_Exercise description_
Gather all lines in the entries below that include the word "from".

START Exercise material

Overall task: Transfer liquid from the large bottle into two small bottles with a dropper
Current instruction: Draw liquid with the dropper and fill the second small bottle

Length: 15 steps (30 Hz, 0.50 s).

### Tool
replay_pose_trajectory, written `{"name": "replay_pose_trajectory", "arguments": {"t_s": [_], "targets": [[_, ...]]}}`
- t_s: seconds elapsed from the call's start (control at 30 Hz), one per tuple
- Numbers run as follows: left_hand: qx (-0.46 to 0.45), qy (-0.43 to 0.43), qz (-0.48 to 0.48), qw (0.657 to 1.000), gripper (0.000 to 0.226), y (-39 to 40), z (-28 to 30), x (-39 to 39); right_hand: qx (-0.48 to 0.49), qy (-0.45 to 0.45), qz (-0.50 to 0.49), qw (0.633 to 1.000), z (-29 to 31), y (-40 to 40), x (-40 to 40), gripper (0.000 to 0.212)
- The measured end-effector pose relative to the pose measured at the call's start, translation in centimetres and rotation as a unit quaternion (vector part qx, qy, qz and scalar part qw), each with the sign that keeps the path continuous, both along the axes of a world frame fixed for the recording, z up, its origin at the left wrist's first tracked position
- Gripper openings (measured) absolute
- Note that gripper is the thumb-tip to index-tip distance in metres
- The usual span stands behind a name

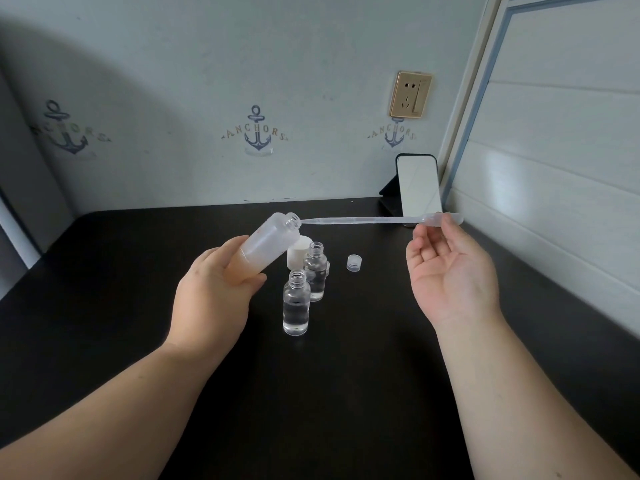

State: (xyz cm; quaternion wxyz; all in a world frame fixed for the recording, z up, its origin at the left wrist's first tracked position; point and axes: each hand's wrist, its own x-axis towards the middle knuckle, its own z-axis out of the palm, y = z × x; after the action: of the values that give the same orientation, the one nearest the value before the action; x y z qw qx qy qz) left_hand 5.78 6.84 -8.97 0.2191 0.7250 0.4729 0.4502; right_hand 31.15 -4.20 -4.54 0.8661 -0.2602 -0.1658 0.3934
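Note:
My left hand [214, 292] grips the large frosted bottle [273, 237], lifted off the table and tilted with its open mouth pointing up and right. My right hand [450, 275] pinches the bulb of a clear plastic dropper [363, 220] between thumb and fingertips, palm up. The dropper lies nearly level, its tip right at the bottle's mouth. Two small clear bottles stand uncapped below: the near one [296, 306] and the far one [316, 271], both holding clear liquid.
A white cap [298, 250] sits behind the small bottles, and a small clear cap [354, 262] lies to their right on the black table [346, 375]. A phone [419, 185] leans on a stand at the back right by the wall.

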Motion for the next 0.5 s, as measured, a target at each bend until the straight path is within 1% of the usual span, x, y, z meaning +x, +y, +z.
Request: {"name": "replay_pose_trajectory", "arguments": {"t_s": [0.17, 0.33, 0.5], "targets": [[-0.015, -0.031, -0.014, 0.999, 0.038, -0.16, 0.2, 0.03, 0.011, 0.044, -0.013, 0.999, 0.06, -0.02, 0.17, 0.024], [-0.058, -0.061, -0.012, 0.996, 0.037, -0.19, 0.11, 0.13, 0.013, 0.031, -0.007, 0.999, 0.05, 0.06, 0.14, 0.028], [-0.069, -0.058, -0.007, 0.996, 0.044, -0.07, 0.03, 0.25, 0.009, 0.014, -0.004, 1.0, 0.09, 0.05, 0.23, 0.026]]}}
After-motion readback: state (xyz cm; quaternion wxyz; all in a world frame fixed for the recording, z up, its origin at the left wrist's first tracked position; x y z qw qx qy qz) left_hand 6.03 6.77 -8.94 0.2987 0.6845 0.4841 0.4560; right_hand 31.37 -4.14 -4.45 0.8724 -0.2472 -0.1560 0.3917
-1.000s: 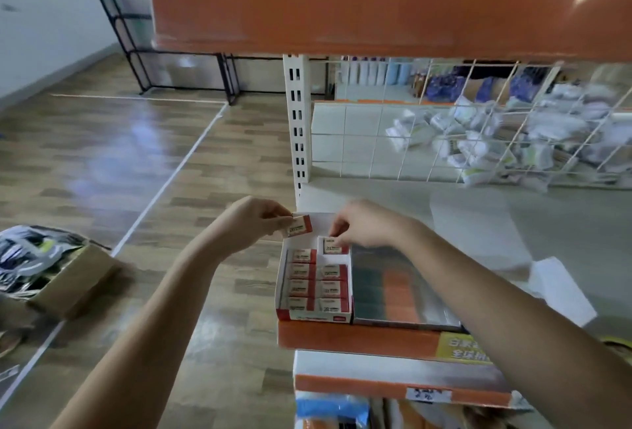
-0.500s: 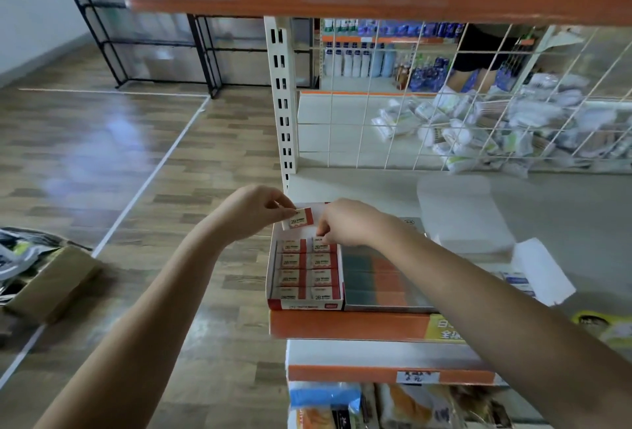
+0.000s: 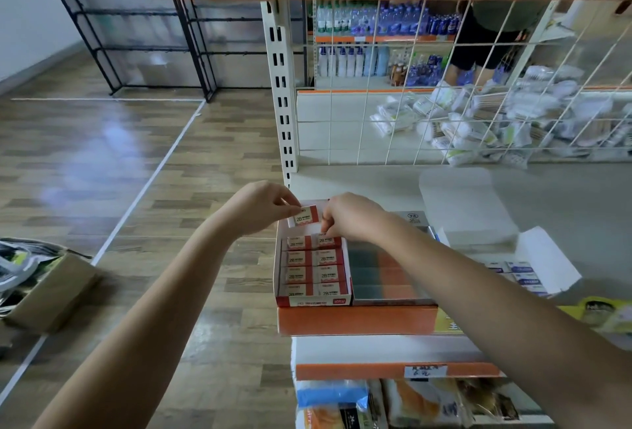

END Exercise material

_Answer area_
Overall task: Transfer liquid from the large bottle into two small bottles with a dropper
- t_s: seconds elapsed from the call's start (control at 30 Hz), one per tuple

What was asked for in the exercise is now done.